**Problem description**
Transcribe each record exactly as it appears.

**Record excerpts**
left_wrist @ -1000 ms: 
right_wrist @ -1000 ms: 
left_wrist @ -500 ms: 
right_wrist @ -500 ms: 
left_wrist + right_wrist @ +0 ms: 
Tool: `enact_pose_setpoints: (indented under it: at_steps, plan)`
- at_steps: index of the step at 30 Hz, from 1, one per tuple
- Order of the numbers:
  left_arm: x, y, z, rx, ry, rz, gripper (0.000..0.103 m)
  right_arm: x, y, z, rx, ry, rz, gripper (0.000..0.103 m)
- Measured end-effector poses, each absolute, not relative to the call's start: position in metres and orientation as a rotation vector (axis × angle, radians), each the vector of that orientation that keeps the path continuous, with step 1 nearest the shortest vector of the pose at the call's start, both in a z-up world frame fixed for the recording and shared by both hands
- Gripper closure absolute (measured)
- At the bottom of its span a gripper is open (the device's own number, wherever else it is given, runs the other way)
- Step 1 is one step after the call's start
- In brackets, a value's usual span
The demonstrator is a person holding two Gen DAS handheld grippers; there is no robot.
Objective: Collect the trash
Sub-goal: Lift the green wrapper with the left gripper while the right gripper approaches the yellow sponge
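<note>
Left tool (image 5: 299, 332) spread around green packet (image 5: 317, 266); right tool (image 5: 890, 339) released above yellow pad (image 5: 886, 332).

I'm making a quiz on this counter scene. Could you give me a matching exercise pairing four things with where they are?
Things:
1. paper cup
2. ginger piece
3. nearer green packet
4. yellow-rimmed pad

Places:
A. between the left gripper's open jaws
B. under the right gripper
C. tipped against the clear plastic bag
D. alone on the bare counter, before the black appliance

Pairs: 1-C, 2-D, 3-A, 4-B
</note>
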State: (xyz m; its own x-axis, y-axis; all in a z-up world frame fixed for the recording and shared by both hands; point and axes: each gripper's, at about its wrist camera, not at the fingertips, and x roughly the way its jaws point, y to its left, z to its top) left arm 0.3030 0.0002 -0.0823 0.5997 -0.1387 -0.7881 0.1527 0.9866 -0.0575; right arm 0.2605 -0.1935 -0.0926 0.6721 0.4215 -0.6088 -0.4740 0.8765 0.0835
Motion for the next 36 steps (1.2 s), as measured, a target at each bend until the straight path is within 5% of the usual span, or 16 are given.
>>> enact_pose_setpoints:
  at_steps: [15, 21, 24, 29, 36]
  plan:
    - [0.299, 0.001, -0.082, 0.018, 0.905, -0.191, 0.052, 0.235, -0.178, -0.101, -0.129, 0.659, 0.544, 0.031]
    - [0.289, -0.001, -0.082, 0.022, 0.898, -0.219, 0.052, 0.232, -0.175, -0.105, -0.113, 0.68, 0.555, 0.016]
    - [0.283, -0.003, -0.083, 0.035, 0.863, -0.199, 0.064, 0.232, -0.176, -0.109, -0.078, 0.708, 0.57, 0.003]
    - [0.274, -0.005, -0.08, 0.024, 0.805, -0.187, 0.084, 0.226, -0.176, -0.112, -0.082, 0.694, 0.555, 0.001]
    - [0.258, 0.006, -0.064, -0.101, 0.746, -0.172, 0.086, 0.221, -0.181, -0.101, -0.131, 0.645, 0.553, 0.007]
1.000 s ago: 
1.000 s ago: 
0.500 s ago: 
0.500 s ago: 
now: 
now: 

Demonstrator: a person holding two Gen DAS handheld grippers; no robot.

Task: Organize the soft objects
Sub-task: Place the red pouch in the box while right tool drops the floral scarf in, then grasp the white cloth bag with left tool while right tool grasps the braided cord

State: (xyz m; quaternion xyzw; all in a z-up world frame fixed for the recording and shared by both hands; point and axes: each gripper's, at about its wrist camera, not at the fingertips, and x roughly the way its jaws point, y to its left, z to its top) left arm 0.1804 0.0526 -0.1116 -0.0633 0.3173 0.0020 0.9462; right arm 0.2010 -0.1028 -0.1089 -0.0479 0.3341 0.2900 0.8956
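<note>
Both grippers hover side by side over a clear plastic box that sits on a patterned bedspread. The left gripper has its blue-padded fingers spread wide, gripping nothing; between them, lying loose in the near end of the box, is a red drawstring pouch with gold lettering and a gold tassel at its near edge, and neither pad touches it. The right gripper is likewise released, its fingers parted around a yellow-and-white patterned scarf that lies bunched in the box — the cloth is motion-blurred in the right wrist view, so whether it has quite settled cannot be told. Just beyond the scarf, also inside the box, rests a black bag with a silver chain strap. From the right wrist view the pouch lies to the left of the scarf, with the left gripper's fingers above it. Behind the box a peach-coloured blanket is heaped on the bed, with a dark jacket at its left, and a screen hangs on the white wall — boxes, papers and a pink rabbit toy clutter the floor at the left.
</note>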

**Written reply**
left_wrist @ -1000 ms: 
right_wrist @ -1000 ms: 
left_wrist @ -500 ms: 
right_wrist @ -500 ms: 
left_wrist + right_wrist @ +0 ms: 
Tool: `enact_pose_setpoints: (indented under it: at_steps, plan)`
- at_steps: index of the step at 30 Hz, from 1, one per tuple
- Order of the numbers:
  left_arm: x, y, z, rx, ry, rz, gripper (0.000..0.103 m)
  right_arm: x, y, z, rx, ry, rz, gripper (0.000..0.103 m)
- Measured end-effector poses, each absolute, not relative to the call's start: position in metres and orientation as a rotation vector (axis × angle, radians), each the vector of that orientation that keeps the path continuous, with step 1 nearest the shortest vector of the pose at the call's start, both in a z-up world frame fixed for the recording and shared by both hands
- Gripper closure absolute (measured)
- At the bottom of its span a gripper is open (the device's own number, wherever else it is given, runs the other way)
- Step 1 is one step after the call's start
- In brackets, a value's usual span
The demonstrator is a person holding two Gen DAS handheld grippers; there is no robot.
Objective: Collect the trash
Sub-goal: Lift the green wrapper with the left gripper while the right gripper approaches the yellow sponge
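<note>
Left tool (image 5: 299, 332) spread around green packet (image 5: 317, 266); right tool (image 5: 890, 339) released above yellow pad (image 5: 886, 332).

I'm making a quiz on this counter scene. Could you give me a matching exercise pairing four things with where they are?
Things:
1. paper cup
2. ginger piece
3. nearer green packet
4. yellow-rimmed pad

Places:
A. between the left gripper's open jaws
B. under the right gripper
C. tipped against the clear plastic bag
D. alone on the bare counter, before the black appliance

Pairs: 1-C, 2-D, 3-A, 4-B
</note>
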State: (xyz m; its own x-axis, y-axis; all in a z-up world frame fixed for the recording and shared by both hands; point and axes: each gripper's, at about its wrist camera, not at the fingertips, and x roughly the way its jaws point, y to its left, z to its top) left arm 0.3030 0.0002 -0.0823 0.5997 -0.1387 -0.7881 0.1527 0.9866 -0.0575; right arm 0.2605 -0.1935 -0.0926 0.6721 0.4215 -0.6088 -0.4740 0.8765 0.0835
Motion for the next 36 steps (1.2 s), as measured, a target at each bend until the straight path is within 5% of the usual span, or 16 are given.
>>> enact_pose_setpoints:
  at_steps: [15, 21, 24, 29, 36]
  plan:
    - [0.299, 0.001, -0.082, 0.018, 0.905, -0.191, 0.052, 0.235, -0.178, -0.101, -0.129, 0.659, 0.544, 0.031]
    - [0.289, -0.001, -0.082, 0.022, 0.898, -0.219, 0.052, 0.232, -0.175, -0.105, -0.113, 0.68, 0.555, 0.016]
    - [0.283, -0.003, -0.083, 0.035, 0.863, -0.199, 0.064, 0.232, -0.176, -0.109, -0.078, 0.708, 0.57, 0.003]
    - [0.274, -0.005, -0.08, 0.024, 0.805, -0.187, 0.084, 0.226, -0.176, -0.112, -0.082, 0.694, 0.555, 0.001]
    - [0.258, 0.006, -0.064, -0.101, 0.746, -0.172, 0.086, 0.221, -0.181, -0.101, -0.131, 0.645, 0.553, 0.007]
1.000 s ago: 
1.000 s ago: 
0.500 s ago: 
0.500 s ago: 
now: 
now: 

Demonstrator: a person holding two Gen DAS handheld grippers; no robot.

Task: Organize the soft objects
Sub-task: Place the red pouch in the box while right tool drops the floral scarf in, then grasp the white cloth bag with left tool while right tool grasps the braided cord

State: (xyz m; quaternion xyzw; all in a z-up world frame fixed for the recording and shared by both hands; point and axes: each gripper's, at about its wrist camera, not at the fingertips, and x roughly the way its jaws point, y to its left, z to its top) left arm 0.1804 0.0526 -0.1116 -0.0633 0.3173 0.0020 0.9462; right arm 0.2010 -0.1028 -0.1089 -0.0479 0.3341 0.2900 0.8956
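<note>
Both grippers hover side by side over a clear plastic box that sits on a patterned bedspread. The left gripper has its blue-padded fingers spread wide, gripping nothing; between them, lying loose in the near end of the box, is a red drawstring pouch with gold lettering and a gold tassel at its near edge, and neither pad touches it. The right gripper is likewise released, its fingers parted around a yellow-and-white patterned scarf that lies bunched in the box — the cloth is motion-blurred in the right wrist view, so whether it has quite settled cannot be told. Just beyond the scarf, also inside the box, rests a black bag with a silver chain strap. From the right wrist view the pouch lies to the left of the scarf, with the left gripper's fingers above it. Behind the box a peach-coloured blanket is heaped on the bed, with a dark jacket at its left, and a screen hangs on the white wall — boxes, papers and a pink rabbit toy clutter the floor at the left.
</note>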

No part of the answer remains open.